If there is one thing I think that I’m doing wrong at the moment, I’m not pushing the interaction far enough. I’m not consistently bringing a sexual vibe and making it clear what my intentions are. It’s interesting that I’ve talked a lot about how I should be less physical, because now I feel like I’m not being physical enough. I’m searching for that perfect balancing point.
Biggest mistake of last night, walked up to two girls sitting down. Spoke for a while with them, they seemed cool. I noticed they were all out of drinks but I never tried to move them to a new venue! That was fucking stupid because after 15 minutes the conversation died out. There was no forward progression. Who the fuck knows if they would have followed us to a new venue, but the mistake was in not trying.
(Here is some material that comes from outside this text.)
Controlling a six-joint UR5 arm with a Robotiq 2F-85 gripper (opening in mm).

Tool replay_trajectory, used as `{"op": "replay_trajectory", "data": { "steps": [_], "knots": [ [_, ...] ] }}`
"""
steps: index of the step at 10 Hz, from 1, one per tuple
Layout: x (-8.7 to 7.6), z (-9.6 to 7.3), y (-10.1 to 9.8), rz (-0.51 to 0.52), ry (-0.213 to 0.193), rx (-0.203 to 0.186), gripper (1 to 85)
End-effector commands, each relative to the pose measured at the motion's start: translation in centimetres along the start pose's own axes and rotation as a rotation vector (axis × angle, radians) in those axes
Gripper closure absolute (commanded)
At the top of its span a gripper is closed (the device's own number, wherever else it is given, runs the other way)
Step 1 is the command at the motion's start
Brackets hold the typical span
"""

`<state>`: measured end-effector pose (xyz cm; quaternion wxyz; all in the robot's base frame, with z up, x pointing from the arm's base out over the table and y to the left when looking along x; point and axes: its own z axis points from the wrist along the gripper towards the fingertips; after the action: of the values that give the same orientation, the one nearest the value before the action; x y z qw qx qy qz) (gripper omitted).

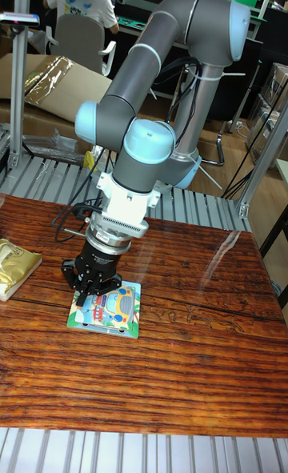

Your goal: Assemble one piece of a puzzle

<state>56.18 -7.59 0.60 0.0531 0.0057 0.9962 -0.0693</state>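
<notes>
A square puzzle board (112, 311) with a colourful car picture lies flat on the wooden table (184, 361), left of centre. My gripper (90, 293) is lowered onto the board's upper left part, its black fingers touching or just above the surface. The fingers stand close together, but the gripper body hides what is between them. No loose puzzle piece shows on its own; any piece in the fingers is hidden.
A yellow-gold packet (14, 266) lies at the table's left edge. Black cables (68, 221) trail over the table behind the gripper. The arm's base (188, 173) stands behind the table. A seated person (80, 1) is far back.
</notes>
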Motion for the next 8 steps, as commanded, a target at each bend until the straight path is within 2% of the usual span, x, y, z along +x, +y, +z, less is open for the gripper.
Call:
{"op": "replay_trajectory", "data": {
  "steps": [1,4,8],
  "knots": [
    [0.18,-0.22,0.72,0.041,0.014,-0.016,84.3],
    [0.11,-0.22,1.03,0.055,0.014,-0.031,84.3],
    [0.15,-0.19,0.30,0.028,0.012,-0.028,84.3]
  ]
}}
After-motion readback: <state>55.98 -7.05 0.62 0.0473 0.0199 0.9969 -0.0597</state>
Another set I noticed that one girl was giving me lots of IOIs but the friend was there and she was judgement heavy. I suspect that my girl would have been down for a lot if she was free of the friend. I left that set but if I could redo it I would stay with my girl and be fairly platonic. However, I would stick it out for as long as possible, then go for the number. I think I could get a fairly high success rate doing that. The more I go out, the more comfortable I feel staying in sets longer, the better things go.
High End Clubs
Unlike other NYC guys, I have put almost zero focus onto getting into good clubs with hotter women. I’ve not done it for several reasons. The first are run of the mill insecurities, not feeling like I belong there or not feeling like I am worthy of hitting promoters up. All that typical stuff. Of course that can all be overcome, but I haven’t worked on it because it’s my belief that I can learn the most important lessons at any bar or club. Namely: approach often, approach hard sets, stay in set, go for the pull, maintain good eye contact, don’t lean in, etc. It doesn’t matter where you are, you can practice this stuff.
That being said, it’s reaching the point where I think there would be some real benefits to getting into high end clubs. I could approach more women, talk to more attractive women, and I’d be inclined to stay out longer. Whether I actually choose to put in the effort to make this happen, who knows. I plan on going to SEA in November which isn’t that far away. But for damn sure, the next time I plan on living in a city for more than 6 months, I’ll make an active effort to find a way into the best clubs.
A guy on a forum said that “To be advanced is to be advanced in the basics” as in eye contact, tonality, etc. I think this is an awesome quote and it resonates with me. My fundamentals are reaching new levels, especially my eye contact and posture. Still room for improvement, but they’ve never been better.